Task directions ▸
Keyword search on "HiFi": report each line of the records that contains it.

Records from a dataset:
::::

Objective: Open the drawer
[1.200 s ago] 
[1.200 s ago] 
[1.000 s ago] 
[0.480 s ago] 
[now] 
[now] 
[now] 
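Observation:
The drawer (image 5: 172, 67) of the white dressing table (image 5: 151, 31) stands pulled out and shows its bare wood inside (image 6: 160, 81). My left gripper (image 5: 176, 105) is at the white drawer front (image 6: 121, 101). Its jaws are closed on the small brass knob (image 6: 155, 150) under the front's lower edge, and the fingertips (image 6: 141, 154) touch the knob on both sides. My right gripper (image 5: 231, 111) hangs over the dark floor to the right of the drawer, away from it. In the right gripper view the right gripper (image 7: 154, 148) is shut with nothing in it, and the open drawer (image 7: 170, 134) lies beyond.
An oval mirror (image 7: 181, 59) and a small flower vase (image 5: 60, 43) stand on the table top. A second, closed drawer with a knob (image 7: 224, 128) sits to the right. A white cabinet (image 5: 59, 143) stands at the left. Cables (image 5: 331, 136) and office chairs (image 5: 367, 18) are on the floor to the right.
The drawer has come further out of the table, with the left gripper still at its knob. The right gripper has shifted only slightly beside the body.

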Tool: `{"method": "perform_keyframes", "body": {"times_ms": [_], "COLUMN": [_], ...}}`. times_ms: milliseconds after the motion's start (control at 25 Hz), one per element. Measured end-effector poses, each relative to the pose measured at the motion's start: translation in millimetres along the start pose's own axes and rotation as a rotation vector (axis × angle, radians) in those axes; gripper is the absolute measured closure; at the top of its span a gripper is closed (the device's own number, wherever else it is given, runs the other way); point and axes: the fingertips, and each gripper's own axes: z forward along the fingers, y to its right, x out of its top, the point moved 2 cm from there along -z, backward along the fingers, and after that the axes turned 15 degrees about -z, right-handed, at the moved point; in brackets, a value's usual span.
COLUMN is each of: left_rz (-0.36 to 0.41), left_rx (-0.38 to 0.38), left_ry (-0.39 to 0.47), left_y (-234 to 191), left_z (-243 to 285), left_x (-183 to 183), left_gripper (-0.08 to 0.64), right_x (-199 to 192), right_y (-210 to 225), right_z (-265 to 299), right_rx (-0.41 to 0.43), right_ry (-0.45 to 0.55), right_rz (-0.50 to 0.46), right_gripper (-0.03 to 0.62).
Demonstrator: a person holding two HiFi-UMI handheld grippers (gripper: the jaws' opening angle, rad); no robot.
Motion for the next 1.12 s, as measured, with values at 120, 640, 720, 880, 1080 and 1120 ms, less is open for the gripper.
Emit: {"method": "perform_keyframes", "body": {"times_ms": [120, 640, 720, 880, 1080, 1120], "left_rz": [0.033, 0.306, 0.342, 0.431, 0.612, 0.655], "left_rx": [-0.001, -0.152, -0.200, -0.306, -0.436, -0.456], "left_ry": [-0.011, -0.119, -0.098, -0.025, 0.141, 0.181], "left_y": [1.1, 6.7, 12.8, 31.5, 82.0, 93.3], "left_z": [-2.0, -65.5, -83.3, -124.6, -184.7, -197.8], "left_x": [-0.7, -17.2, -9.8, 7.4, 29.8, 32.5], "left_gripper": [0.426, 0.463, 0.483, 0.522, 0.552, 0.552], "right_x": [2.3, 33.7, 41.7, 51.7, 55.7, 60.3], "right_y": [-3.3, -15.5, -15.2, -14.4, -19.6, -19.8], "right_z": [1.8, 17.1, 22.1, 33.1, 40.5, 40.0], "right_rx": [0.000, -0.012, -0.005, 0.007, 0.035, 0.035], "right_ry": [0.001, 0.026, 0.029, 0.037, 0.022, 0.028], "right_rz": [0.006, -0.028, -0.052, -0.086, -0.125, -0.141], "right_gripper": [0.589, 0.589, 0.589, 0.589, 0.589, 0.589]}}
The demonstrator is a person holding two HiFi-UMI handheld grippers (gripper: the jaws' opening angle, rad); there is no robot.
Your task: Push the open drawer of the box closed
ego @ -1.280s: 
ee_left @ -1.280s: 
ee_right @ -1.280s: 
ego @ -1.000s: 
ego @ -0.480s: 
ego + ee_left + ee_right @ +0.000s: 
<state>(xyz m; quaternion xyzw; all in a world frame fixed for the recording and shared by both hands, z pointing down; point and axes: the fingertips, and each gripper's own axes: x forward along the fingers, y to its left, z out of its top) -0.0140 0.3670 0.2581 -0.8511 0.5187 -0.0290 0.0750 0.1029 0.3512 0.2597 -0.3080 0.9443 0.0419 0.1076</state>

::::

Exercise output ▸
Demonstrator: a person holding two HiFi-UMI handheld grippers (gripper: the jaws' opening angle, rad); no robot.
The demonstrator is a person holding two HiFi-UMI handheld grippers (gripper: the jaws' opening angle, rad); there is no robot.

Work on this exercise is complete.